Start of Block

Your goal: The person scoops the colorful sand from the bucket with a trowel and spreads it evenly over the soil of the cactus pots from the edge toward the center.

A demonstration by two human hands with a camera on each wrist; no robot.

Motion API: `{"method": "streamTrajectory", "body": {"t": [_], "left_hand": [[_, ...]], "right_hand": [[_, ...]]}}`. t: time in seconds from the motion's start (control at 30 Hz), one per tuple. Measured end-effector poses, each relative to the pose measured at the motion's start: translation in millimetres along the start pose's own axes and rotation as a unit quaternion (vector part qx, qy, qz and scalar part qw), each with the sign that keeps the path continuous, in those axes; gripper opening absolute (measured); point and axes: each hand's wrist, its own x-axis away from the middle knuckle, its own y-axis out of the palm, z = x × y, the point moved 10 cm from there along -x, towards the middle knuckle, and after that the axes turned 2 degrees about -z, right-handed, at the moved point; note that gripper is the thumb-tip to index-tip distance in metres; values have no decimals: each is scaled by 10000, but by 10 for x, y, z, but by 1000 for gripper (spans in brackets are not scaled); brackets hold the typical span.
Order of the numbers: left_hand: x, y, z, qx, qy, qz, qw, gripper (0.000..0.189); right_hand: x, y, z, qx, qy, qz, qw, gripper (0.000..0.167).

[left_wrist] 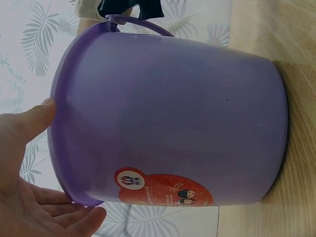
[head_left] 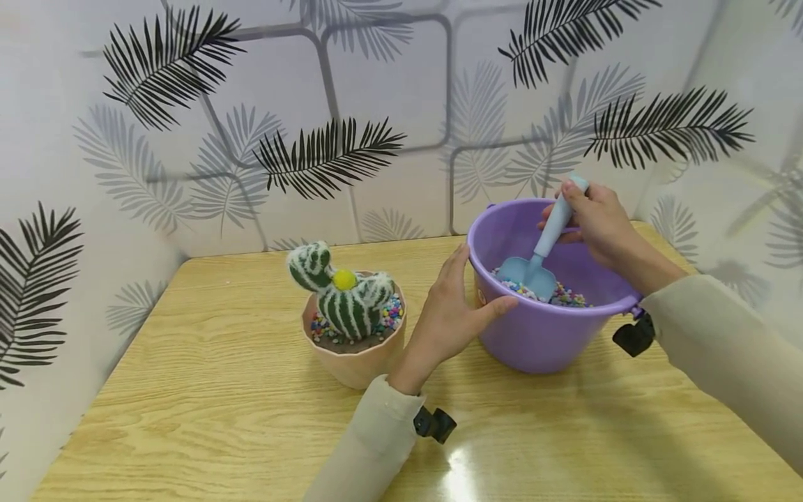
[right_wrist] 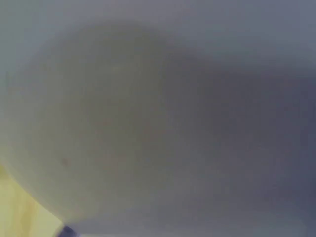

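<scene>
Head view: light wood-grain table (head_left: 207, 362) set against a pale wall (head_left: 389, 87) papered with black and grey fronds and rounded grey line-work. Glossy finish; a bright patch of glare (head_left: 459, 477) sits near the front edge, and soft shadow falls below the right sleeve (head_left: 709, 341). Patterned wall also closes in on both sides.

Purple bucket (head_left: 546, 341) stands upright at the table's right, multicoloured beads (head_left: 569, 298) low inside. Right hand (head_left: 596, 216) reaches over the rim, fingers wrapped round the handle of a light-blue toy shovel (head_left: 548, 239); the shovel tilts, its blade down at the beads. Left hand (head_left: 447, 307) touches the bucket's near-left rim, thumb and fingers spread apart.

Just left of that hand: a green-and-white cactus (head_left: 348, 310) with a yellow pompom (head_left: 343, 279), upright in a peach pot (head_left: 359, 364), more coloured bits around its base.

Left wrist view: bucket side fills most of it, red sticker (left_wrist: 165, 190) near one edge, table beyond. Right wrist view: mostly blur; cannot tell the fingers there.
</scene>
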Motion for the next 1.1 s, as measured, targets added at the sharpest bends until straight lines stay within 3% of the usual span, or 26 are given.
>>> {"method": "streamTrajectory", "body": {"t": [0.3,0.43,0.63,1.1], "left_hand": [[11,23,-6,0,-99,-53,9999,92],[11,28,-9,-10,-108,-68,9999,92],[9,15,-2,-60,-100,-54,9999,92],[22,17,17,-71,-86,-67,9999,92]], "right_hand": [[21,-10,79,-340,319,-184,9987,25],[28,-11,102,-763,463,-303,9955,22],[23,-53,125,-941,589,-109,9938,24],[40,-206,145,-640,861,591,9925,27]]}}
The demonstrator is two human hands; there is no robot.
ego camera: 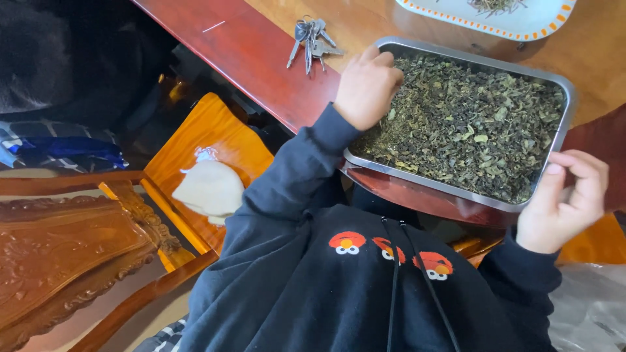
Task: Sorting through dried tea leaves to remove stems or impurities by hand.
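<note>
Head view looks down over a dark hooded top with red cartoon faces [391, 251] to a reddish wooden tabletop [261, 58]. At about 11 o'clock from the tray lies a bunch of keys [312, 40], flat on the wood and just beside the tray's corner. At 12 to 1 o'clock, a white plate [521, 26] with an orange-dotted rim sits at the picture's top edge, holding a few dry stalks. At 9 o'clock, below the tabletop edge, stands a carved orange-brown chair [208, 137] with a pale cloth bundle [210, 189] on its seat. Clear plastic shows at 4 o'clock, in the lower corner.

A rectangular steel tray [561, 140] rests on the tabletop near the person's chest, its near edge overhanging the wood slightly. It is filled nearly to the rim with dried leaves [469, 127], dark green and brownish, crumbled, with a few paler flakes.

Left hand [366, 85] is in the tray's near-left corner, fingers curled down among the leaves; whether its grip encloses any cannot be told. Right hand [561, 202] is at the tray's near-right corner, its grip loose and released, fingertips against the rim.
</note>
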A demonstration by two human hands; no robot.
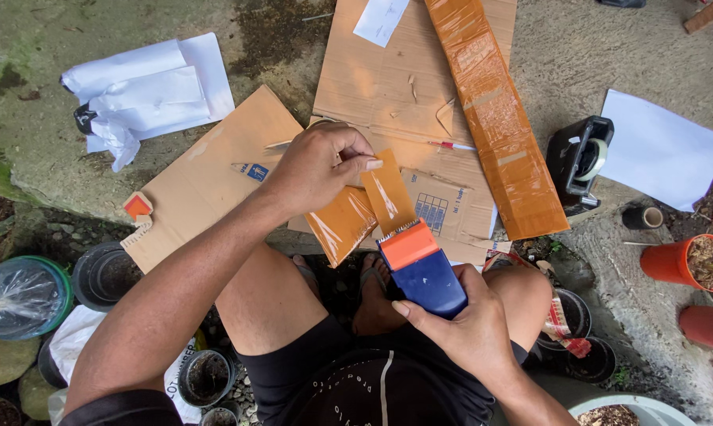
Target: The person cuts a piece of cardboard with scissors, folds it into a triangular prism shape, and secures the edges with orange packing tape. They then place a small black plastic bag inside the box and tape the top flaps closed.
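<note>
Brown tape strip (388, 193) is being pinched taut by the left hand (317, 170) over one taped cardboard piece (342, 225); the right hand (467, 327) is gripping one blue-and-orange tape dispenser (421, 268). Two cardboard sheets (214, 170) are lying beyond.

between hands: we see the brown tape strip (388, 193) stretched from the left hand (317, 170) to the tape dispenser (423, 268) in the right hand (471, 331), blocking that gap.
right side: black desk tape dispenser (579, 162) and taped cardboard strip (494, 118) crowd it.
left side: flat cardboard sheet (206, 177), low, passable above.
far left: white paper bags (147, 91), well apart.
</note>
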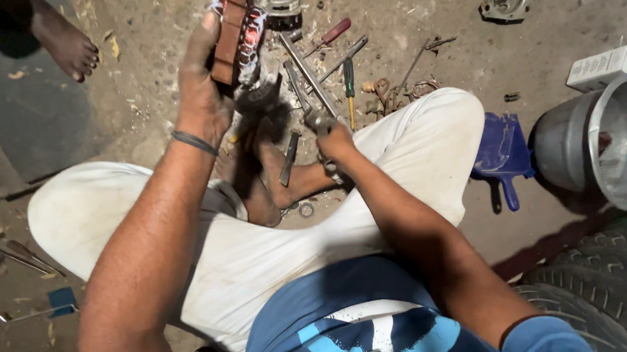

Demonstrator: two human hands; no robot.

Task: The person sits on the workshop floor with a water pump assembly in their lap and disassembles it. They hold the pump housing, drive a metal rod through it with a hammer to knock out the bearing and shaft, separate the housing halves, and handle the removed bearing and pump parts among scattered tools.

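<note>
- Above your crossed legs, near the far edge of the dirt floor [573, 3], your left hand [201, 95] is wrapping tight around the motor stator [239, 35], lifted clear.
- Your right hand [335, 143] is closing on the pliers [306, 95]; be keeping them steady, working beside the windings.
- Stator's long axis is running upright, tipping slightly right.

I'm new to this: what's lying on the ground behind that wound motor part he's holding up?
Behind the stator in the left hand sits a round metal motor part, partly visible. Screwdrivers lie beside. Whatever is directly behind the stator is hidden.
</note>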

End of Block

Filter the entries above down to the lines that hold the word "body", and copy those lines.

Motion API: `{"method": "streamTrajectory", "body": {"t": [_], "left_hand": [[_, ...]], "right_hand": [[_, ...]]}}`. t: time in seconds from the motion's start (control at 30 Hz), one per tuple. Measured end-effector poses, each relative to the pose measured at the motion's start: translation in millimetres along the start pose's own axes and rotation as a unit quaternion (vector part qx, qy, qz and scalar part qw), each with the sign that keeps the path continuous, in those axes; gripper opening absolute (measured); point and axes: each hand's wrist, its own x-axis away from the middle knuckle, its own y-axis out of the palm, z = x × y, the point moved 10 cm from there along -x, towards the middle knuckle, and after that the axes turned 2 degrees about -z, right-handed, at the moved point; note that gripper is the thumb-tip to index-tip distance in metres; values have no decimals: each is scaled by 10000, but by 10 for x, y, z, but by 1000 for gripper (spans in brackets are not scaled); brackets hold the typical span.
>>> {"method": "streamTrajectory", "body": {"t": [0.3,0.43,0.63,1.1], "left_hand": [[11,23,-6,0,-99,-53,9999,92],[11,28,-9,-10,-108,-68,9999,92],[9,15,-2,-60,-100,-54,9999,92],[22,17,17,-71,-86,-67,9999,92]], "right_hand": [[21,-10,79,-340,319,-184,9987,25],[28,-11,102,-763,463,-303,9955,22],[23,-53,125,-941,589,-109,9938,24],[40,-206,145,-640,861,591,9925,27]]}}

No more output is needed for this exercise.